Oliver, R. L., Hamilton, D. P., Brookes, J. D., & Ganf, G. G. (2012). Physiology, blooms and prediction of planktonic cyanobacteria. In B.A. Whitton (Ed.), Ecology of Cyanobacteria II: their Diversity in Space and Time.(pp. 155-194). Netherlands: Springer-Verlag.
Permanent Research Commons link: https://hdl.handle.net/10289/7522
This chapter addresses some of the challenges associated with trying to model population fluctuations, bloom formation and collapse of planktonic cyanobacteria.
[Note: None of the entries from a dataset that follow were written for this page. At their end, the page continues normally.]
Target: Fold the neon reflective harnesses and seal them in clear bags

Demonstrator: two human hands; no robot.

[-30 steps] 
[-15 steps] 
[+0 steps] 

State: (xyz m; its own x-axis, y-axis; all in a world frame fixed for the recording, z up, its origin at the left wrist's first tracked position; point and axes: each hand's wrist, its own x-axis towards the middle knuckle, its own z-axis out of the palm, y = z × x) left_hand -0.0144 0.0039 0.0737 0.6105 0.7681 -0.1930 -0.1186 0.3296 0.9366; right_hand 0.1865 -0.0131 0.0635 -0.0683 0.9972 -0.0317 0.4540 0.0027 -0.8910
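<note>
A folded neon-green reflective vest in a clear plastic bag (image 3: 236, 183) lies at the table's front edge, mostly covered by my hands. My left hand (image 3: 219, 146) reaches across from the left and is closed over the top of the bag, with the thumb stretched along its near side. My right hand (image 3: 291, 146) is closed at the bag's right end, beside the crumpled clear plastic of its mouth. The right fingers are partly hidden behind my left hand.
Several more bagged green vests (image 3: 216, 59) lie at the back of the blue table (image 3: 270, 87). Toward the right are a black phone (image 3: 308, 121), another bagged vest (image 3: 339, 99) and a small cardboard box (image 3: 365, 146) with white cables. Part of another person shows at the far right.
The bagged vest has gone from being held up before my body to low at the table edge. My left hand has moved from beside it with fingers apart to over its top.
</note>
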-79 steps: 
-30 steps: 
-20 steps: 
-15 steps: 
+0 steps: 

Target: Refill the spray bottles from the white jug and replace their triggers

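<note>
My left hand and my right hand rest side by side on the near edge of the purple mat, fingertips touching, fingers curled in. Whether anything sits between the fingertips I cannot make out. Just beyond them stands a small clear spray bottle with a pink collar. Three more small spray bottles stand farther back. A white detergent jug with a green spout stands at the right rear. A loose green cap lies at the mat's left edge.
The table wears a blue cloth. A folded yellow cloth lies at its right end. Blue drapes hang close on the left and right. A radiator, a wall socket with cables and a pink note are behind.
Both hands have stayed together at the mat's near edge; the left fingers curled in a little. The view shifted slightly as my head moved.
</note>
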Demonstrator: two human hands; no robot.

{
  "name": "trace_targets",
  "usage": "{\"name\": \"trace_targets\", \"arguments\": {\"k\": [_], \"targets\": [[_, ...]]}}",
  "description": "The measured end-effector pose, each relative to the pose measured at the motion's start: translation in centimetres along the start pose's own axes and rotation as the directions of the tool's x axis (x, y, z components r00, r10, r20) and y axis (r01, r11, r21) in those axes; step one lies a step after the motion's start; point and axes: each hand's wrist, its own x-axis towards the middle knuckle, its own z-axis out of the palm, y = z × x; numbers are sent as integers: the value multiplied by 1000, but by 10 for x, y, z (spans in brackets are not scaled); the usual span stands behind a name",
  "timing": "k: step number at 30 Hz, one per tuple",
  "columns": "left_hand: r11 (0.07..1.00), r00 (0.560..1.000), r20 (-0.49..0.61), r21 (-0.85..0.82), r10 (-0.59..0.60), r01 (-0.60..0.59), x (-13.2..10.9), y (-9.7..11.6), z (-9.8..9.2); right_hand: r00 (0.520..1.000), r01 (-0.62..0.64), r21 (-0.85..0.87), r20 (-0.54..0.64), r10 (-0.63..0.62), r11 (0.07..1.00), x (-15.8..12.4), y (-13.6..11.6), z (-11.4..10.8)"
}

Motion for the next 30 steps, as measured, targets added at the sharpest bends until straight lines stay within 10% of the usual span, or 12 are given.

It is argued that improved modelling and prediction rely on a better understanding of the physiological responses of cyanobacteria to the physical and chemical characteristics of their environment. In addition there is a need to understand better the complex trophic interactions that influence population dynamics. The high variability of cyanobacterial populations represents a major challenge for models attempting to make predictions at the whole lake scale. Many of the physiological attributes described within specific models do not capture the dynamics of cyanobacteria, because of the extensive parameterisations required by the array of descriptive algorithms. The physiological attributes to be modelled include the ability to fix nitrogen, store both nitrogen and phosphorus, capture light across a range of wavelengths with specific accessory pigments, form colonies or filaments and regulate buoyancy through the balance between gas vacuoles and cellular constituents.